De vordering van FNV betreffende een voorschot op de schadevergoeding zal niet toegewezen worden. FNV heeft slechts in algemene bewoordingen gesteld dat het gedrag van [bedrijf 1] voor haar tot schade leidt, maar heeft geen onderbouwing gegeven dat dit zich daadwerkelijk heeft voorgedaan. [bedrijf 1] betwist dit en betwist overigens het causaal verband.

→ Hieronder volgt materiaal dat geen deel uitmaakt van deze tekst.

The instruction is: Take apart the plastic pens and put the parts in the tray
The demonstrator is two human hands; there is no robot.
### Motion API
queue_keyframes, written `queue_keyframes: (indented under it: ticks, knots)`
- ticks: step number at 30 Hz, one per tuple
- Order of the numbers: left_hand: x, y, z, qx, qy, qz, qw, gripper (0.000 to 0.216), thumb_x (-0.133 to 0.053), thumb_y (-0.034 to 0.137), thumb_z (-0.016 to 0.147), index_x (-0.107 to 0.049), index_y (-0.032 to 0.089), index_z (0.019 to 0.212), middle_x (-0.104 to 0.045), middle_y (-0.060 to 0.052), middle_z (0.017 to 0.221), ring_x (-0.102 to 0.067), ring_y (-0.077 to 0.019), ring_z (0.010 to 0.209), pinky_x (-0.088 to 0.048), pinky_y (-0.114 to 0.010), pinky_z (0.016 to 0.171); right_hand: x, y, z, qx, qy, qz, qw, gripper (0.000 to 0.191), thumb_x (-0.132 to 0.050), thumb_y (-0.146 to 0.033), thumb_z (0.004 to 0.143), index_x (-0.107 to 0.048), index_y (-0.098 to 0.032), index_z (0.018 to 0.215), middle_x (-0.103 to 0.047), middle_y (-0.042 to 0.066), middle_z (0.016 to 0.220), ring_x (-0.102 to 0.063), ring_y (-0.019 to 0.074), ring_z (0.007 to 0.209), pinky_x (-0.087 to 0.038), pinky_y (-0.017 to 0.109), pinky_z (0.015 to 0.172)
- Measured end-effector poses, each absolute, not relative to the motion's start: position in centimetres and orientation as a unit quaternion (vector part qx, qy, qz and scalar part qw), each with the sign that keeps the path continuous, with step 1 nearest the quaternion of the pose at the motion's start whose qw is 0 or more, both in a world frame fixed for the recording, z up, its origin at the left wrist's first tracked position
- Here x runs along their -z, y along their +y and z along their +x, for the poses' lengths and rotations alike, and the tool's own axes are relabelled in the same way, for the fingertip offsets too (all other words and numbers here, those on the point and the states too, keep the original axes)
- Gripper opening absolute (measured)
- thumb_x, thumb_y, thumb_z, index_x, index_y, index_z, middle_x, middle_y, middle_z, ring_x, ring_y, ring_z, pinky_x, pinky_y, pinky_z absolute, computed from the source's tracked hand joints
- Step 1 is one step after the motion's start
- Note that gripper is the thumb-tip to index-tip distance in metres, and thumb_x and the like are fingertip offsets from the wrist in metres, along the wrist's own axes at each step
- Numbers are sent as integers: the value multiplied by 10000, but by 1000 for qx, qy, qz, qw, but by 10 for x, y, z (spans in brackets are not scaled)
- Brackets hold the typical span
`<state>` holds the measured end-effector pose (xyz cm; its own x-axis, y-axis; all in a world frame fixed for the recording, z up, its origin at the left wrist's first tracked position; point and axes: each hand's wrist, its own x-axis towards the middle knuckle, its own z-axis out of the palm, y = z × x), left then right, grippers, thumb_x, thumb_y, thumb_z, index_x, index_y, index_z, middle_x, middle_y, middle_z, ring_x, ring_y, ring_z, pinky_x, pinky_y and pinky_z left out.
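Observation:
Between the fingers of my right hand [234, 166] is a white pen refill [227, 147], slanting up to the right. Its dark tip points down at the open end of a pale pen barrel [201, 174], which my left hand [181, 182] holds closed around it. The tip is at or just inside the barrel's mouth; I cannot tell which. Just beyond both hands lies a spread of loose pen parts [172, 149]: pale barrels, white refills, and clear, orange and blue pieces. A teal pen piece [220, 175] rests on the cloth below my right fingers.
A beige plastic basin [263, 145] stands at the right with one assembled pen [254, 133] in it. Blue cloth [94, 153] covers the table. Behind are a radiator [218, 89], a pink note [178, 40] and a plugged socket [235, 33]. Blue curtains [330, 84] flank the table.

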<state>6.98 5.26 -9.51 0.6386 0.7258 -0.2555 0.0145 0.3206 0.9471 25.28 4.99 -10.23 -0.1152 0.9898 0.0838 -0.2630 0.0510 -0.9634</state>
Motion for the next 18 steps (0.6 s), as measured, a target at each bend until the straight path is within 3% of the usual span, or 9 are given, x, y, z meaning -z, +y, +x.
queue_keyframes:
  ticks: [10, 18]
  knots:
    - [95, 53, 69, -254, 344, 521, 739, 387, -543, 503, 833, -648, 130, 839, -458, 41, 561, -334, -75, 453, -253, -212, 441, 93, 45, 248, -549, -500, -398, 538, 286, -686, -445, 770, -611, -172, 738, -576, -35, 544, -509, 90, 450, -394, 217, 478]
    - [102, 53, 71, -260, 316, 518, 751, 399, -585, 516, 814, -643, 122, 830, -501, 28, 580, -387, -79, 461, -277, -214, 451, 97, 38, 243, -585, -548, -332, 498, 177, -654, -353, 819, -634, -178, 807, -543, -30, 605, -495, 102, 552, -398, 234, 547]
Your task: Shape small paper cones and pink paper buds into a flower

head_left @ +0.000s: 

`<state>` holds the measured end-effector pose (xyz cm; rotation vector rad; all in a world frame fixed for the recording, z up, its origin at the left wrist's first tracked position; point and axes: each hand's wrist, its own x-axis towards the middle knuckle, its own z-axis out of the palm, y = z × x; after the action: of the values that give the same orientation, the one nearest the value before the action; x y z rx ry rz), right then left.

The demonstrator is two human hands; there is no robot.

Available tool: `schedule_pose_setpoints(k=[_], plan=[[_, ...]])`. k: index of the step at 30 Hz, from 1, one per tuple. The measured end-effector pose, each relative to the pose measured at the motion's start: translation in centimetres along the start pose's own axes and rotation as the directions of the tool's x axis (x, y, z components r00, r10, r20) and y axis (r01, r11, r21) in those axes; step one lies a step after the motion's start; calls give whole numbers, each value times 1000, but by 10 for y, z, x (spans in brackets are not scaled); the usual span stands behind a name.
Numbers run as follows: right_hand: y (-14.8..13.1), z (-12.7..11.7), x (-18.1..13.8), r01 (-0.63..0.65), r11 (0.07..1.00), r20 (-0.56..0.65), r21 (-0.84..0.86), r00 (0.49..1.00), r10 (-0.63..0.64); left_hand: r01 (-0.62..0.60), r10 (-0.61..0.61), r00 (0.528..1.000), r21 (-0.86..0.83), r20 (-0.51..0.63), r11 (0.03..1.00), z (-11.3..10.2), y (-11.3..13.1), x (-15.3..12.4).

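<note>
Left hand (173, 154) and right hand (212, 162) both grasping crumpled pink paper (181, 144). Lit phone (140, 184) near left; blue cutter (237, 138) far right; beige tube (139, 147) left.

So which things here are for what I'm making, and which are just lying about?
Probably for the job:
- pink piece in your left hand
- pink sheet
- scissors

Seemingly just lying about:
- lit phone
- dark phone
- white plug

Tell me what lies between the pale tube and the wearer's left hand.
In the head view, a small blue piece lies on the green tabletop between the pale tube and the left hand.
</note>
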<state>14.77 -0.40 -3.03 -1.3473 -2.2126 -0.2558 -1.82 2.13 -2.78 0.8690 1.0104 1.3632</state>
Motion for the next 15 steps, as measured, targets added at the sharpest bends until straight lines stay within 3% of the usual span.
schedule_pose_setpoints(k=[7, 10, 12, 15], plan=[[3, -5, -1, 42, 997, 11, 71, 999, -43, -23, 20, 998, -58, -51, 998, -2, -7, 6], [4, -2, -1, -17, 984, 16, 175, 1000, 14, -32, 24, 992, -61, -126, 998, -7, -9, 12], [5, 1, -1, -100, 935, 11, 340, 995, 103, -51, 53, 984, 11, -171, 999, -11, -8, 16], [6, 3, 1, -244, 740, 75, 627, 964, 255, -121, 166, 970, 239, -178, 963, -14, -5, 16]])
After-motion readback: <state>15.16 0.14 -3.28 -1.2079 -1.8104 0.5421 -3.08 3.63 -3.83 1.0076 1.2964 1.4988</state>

Toewijzing van een schadevordering in een bodemprocedure is op basis van de huidige stellingen onvoldoende aannemelijk.
3.7.
De gevorderde dwangsommen zullen worden gematigd als na te melden. [bedrijf 1] zal als grotendeels in het ongelijk gestelde partij worden veroordeeld in de proceskosten, die aan de zijde van FNV tot op heden worden begroot op € 112,00 vast recht, € 101,94 exploitkosten en € 400,00 salaris van de gemachtigde.

4.Beslissing

-bij wege van onmiddellijke voorziening-
De kantonrechter:
4.1.
gebiedt [bedrijf 1] de op haar intranet geboden mogelijkheid aan haar werknemers om de werkgelegenheidsdagen in te leveren van het intranet te verwijderen en zich jegens haar OR en haar werknemers te onthouden van andere uitlatingen inhoudende dat een werknemer afstand kan doen van de werkgelegenheidsdagen, op straffe van verbeurte van een dwangsom van € 1.000,- per dag voor elke dag dat [bedrijf 1] na betekening van dit vonnis nalaat aan deze veroordeling te voldoen, met een maximum van € 100.000,-,
4.2.
gebiedt [bedrijf 1] elke werknemer per brief te informeren dat de werkgelegenheidsdagen zoals opgenomen in artikel 59 CAO in 2013 dienen te worden ingepland en daadwerkelijk dienen te worden genoten en dat het derhalve niet mogelijk is van deze dagen afstand te doen, met verzending van een afschrift van deze brieven aan FNV, op straffe van verbeurte van een dwangsom van € 1.000,- per dag voor elke dag dat [bedrijf 1] na betekening van dit vonnis nalaat aan deze veroordeling te voldoen, met een maximum van € 100.000,-,
4.3.
veroordeelt [bedrijf 1] tot nakoming van artikel 59 van de CAO, in die zin dat zij voor al haar werknemers de werkgelegenheidsdagen van 2013 in 2013 inplant, op straffe van verbeurte van een dwangsom van € 1.000,- per dag voor elke dag dat [bedrijf 1] na betekening van dit vonnis na 1 december 2013 nalaat aan deze veroordeling te voldoen, met een maximum van € 100.000,-,
4.4.
veroordeelt [bedrijf 1] in de proceskosten, die aan de zijde van FNV tot op heden worden begroot op € 112,00 vast recht, € 101,94 exploitkosten en € 400,00 salaris van de gemachtigde,
4.5.
verklaart dit vonnis uitvoerbaar bij voorraad,
4.6.
wijst af het meer of anders gevorderde.
Deze beslissing is gewezen door mr. M. Engelbert-Clarenbeek en uitgesproken ter openbare terechtzitting van 17 juli 2013, in tegenwoordigheid van de griffier.